**WHAT IS EXPECTED**
Which lines below contain "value"? Copy every one of them.
************
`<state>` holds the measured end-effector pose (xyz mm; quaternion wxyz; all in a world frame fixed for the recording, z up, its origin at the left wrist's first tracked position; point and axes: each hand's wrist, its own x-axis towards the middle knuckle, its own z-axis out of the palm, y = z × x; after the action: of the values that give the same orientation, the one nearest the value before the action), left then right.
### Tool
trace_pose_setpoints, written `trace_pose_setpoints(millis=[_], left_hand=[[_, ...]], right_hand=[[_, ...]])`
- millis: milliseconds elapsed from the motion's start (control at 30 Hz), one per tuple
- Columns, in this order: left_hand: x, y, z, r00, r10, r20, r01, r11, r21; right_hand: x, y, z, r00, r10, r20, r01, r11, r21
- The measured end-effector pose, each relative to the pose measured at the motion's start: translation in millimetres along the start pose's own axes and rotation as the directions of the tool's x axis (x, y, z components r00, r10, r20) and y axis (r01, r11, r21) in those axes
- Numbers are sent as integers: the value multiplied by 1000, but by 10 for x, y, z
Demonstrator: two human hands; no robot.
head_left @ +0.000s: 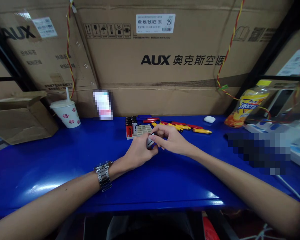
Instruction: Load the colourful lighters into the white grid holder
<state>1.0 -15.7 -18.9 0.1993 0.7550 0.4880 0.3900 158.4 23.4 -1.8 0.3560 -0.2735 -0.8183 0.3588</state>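
A small white lighter (150, 143) with dark print and a dark top is held between my two hands. My left hand (139, 149) is closed around its body, and a metal watch (103, 175) sits on that wrist. The fingers of my right hand (172, 138) pinch the lighter's upper end, with the thumb laid over it. Just beyond my hands stands a pale gridded tray (145, 128). Red lighters (129, 130) and white lighters (134, 128) stand upright in its left part. Several loose yellow lighters (202, 131) and red lighters (151, 120) lie behind and right of it.
A paper cup (66, 115) with a straw and an open cardboard box (22, 116) stand at left. A phone (103, 105) leans on the big carton (152, 80). At right are a white earbud case (209, 119), a drink bottle (248, 105) and a blurred dark object (257, 150).
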Motion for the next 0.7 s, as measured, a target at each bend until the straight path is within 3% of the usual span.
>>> trace_pose_setpoints(millis=[100, 200, 300, 467, 567, 700], left_hand=[[-17, 16, 7, 1000, -10, -15, 9, 999, -36], [-44, 15, 18, 999, -44, -9, 43, 997, -71], [-75, -7, 31, 999, 49, 16, -49, 999, 16], [-107, -45, 44, 923, 323, 209, -363, 911, 196], [-108, -52, 47, 905, 350, 241, -407, 879, 248], [-106, -58, 52, 897, 354, 264, -424, 858, 290]], right_hand=[[43, 31, -56, 999, 1, -41, 2, 998, 71], [136, 145, -205, 974, -36, -223, 79, 979, 187], [251, 261, -317, 939, -49, -340, 131, 966, 223], [432, 323, -150, 985, -72, -159, 83, 994, 66], [526, 307, 52, 990, -117, -79, 106, 985, -138], [594, 266, 193, 982, -187, -8, 170, 910, -378]])
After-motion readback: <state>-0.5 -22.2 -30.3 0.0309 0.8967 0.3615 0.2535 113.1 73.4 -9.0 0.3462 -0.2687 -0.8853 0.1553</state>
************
**EXERCISE OUTPUT**
`<state>` holds the measured end-effector pose (xyz mm; quaternion wxyz; all in a world frame fixed for the recording, z up, its origin at the left wrist's first tracked position; point and axes: each hand's wrist, its own x-axis towards the middle knuckle, its own z-axis out of the palm, y = z × x; after the action: of the values that give the same orientation, the one nearest the value before the action), left then right.
- Numbers are sent as integers: the value multiplied by 1000, but by 10 for x, y, z

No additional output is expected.